Katie Meyer
- Meyer during her tenure at Stanford

Personal information
- Full name: Kathryn Diane Meyer
- Date of birth: January 20, 2000
- Place of birth: Burbank, California, U.S.
- Date of death: March 1, 2022 (aged 22)
- Place of death: Stanford, California, U.S.
- Height: 5 ft 9 in (1.75 m)
- Position: Goalkeeper

Youth career
- 2014–2017: Newbury Park Panthers
- 2014–2016: Eagles Soccer Club
- 2016–2018: Real So Cal

College career
- Years: Team / Apps / (Gls)
- 2018–2022: Stanford Cardinal / 50 / (0)

International career
- 2015: United States U16
- 2016: United States U17

= Katie Meyer =

American soccer player (2000–2022)

Kathryn Diane Meyer (January 20, 2000 – March 1, 2022) was an American college soccer player who played as a goalkeeper for the Stanford Cardinal.
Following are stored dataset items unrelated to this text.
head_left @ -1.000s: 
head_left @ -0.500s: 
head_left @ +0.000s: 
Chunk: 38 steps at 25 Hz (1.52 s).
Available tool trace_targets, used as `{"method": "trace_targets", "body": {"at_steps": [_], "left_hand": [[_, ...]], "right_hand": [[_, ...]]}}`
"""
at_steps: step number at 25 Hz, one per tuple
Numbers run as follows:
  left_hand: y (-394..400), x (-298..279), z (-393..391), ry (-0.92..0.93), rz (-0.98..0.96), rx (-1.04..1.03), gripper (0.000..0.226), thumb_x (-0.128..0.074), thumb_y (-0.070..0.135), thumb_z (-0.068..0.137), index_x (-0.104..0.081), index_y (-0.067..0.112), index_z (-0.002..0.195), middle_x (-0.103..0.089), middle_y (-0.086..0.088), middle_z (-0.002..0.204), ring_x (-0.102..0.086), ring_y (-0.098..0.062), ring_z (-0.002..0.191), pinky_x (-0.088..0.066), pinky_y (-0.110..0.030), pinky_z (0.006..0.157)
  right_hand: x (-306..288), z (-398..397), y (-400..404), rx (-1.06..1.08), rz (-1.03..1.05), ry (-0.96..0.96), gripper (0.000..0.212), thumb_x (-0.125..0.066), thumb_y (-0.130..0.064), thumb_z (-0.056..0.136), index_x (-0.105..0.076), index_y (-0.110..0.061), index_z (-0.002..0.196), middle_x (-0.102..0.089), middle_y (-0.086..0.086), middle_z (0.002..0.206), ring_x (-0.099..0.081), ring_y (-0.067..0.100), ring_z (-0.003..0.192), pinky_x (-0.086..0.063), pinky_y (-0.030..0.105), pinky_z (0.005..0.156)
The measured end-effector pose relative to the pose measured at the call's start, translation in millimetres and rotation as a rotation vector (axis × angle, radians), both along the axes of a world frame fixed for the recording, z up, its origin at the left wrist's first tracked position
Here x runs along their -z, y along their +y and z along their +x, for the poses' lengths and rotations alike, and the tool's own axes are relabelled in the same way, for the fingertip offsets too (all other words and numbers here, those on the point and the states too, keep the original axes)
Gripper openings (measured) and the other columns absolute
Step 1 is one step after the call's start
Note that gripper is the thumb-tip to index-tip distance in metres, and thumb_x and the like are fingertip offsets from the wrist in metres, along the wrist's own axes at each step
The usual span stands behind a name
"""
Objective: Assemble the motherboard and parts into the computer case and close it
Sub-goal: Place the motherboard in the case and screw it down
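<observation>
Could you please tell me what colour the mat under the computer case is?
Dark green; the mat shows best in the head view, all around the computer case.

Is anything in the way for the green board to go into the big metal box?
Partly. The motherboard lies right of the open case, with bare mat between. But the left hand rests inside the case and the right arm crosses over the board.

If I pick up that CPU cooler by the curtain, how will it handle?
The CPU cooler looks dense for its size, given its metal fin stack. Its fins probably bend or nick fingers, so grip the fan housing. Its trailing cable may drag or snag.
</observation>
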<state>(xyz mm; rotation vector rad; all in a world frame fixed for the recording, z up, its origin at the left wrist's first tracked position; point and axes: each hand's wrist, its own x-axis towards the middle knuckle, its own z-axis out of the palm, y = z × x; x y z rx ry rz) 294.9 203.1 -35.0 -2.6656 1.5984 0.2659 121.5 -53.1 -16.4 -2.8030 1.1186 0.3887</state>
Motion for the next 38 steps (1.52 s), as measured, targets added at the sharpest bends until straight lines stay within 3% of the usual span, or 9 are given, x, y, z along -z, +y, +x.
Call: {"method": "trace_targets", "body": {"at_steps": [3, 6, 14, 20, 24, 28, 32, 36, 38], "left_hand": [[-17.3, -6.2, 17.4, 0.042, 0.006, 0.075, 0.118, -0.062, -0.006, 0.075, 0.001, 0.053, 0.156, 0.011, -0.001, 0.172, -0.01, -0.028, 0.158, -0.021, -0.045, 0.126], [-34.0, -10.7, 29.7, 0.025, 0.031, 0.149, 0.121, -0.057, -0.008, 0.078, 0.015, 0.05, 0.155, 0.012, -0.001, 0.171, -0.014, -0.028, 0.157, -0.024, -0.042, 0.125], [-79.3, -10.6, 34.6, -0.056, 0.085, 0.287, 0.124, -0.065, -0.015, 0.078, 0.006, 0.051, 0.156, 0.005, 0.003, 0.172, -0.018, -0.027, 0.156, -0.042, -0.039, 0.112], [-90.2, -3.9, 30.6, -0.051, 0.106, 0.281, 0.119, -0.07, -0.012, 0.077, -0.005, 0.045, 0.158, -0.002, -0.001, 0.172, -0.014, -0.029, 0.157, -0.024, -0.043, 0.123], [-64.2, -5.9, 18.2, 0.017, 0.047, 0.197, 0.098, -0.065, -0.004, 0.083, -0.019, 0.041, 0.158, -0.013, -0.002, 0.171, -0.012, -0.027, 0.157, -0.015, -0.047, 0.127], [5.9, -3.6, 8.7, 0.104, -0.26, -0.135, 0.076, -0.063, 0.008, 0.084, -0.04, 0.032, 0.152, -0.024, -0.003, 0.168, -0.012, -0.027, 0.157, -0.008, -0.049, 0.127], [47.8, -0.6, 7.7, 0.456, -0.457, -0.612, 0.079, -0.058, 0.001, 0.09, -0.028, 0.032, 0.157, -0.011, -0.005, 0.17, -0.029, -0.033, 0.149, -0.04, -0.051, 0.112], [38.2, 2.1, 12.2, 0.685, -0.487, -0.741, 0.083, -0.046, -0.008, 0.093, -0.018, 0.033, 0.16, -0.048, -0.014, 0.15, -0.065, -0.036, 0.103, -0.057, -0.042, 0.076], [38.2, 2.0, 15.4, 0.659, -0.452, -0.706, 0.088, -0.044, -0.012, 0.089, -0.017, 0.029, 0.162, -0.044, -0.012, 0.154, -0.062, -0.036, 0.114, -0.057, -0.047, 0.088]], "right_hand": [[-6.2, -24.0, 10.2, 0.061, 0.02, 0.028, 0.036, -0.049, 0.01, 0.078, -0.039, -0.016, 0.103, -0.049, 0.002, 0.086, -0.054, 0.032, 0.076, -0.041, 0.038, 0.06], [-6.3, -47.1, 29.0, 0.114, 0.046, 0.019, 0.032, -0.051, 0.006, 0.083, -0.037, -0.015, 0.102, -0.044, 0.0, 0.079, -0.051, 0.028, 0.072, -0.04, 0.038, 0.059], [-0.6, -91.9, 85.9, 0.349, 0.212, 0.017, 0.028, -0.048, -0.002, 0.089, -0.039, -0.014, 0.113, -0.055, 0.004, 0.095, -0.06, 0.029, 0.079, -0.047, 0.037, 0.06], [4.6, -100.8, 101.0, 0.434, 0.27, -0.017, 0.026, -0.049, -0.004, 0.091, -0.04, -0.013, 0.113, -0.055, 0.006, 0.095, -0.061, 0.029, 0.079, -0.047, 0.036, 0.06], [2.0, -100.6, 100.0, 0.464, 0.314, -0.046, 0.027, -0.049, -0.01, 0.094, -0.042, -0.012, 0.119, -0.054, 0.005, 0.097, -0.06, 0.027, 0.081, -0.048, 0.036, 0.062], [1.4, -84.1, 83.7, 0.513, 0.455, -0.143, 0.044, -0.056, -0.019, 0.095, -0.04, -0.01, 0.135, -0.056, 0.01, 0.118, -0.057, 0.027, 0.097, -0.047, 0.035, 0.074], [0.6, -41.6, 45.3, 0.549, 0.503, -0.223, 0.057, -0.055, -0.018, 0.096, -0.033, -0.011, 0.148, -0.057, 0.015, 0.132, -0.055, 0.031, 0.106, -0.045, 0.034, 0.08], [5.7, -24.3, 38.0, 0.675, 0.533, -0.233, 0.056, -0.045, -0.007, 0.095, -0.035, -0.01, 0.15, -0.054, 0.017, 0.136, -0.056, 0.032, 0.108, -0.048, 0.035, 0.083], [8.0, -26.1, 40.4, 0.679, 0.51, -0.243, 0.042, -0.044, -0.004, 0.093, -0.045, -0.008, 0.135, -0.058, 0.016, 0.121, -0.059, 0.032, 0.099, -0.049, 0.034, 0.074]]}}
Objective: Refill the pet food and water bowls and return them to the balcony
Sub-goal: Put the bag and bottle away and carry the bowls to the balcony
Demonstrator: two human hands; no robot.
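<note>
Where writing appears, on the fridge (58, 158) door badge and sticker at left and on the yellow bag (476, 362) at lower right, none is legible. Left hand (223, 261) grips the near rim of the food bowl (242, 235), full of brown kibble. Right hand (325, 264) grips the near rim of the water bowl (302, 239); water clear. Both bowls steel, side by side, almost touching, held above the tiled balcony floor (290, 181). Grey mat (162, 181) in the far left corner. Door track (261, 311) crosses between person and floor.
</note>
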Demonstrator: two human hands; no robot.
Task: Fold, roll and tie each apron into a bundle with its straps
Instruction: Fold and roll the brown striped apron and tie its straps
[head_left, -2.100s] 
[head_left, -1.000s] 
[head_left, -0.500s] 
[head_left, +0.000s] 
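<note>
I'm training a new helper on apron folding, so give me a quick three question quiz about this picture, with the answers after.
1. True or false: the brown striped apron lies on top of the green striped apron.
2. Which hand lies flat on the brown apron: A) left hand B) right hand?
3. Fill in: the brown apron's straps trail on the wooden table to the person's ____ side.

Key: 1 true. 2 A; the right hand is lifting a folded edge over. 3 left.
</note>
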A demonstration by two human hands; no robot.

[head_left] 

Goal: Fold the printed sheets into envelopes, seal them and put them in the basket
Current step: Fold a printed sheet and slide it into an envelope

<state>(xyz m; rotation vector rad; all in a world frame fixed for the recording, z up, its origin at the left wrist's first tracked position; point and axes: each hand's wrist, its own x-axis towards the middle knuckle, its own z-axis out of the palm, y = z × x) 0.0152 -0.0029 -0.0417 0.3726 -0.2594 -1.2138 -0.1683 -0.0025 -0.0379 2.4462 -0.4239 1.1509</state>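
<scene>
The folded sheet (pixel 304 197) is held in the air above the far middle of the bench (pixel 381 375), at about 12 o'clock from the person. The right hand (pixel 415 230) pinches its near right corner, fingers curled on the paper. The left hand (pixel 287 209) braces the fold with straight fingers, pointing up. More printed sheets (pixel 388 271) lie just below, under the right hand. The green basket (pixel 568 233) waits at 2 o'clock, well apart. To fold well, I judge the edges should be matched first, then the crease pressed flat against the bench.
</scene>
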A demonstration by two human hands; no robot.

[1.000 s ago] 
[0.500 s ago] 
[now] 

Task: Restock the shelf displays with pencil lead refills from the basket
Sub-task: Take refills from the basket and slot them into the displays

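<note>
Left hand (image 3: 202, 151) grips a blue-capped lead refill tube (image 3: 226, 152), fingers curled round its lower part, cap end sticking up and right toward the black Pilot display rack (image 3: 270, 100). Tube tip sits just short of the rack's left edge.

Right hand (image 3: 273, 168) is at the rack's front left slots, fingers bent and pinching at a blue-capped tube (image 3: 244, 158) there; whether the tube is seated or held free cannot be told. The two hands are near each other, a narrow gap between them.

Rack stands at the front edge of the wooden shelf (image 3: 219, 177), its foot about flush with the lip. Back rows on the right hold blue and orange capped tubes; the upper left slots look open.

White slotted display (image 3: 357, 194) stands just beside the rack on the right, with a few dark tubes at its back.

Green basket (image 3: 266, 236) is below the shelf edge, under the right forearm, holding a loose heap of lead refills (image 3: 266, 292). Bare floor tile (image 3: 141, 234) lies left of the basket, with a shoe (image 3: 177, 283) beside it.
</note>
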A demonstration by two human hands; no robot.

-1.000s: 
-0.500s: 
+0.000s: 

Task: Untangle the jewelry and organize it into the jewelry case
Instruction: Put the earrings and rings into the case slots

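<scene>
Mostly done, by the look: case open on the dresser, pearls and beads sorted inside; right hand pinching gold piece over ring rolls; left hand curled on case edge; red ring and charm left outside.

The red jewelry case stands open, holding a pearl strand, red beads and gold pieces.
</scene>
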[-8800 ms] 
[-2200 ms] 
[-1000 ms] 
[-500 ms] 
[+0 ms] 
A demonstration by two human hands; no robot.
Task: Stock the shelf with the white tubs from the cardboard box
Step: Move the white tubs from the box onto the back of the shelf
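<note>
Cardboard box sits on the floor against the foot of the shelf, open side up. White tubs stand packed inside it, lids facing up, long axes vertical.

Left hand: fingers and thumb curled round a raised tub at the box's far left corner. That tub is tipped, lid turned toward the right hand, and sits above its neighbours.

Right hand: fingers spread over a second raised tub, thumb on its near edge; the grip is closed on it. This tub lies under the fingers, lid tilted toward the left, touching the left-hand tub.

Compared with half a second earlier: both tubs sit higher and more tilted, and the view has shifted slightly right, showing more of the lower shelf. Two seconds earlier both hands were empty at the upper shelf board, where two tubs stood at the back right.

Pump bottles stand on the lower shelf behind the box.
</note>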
She led Stanford to an NCAA championship in 2019, making two saves in the title game penalty shootout and captained the team for the next two years. She trained with the United States youth national team from the under-16 to under-18 levels.

==Early life==
Meyer was born in Burbank, California, the middle of three children born to Steven and Gina Meyer, and grew up in Newbury Park. In 2015, she was featured on the Nickelodeon reality show Soccer Superstar.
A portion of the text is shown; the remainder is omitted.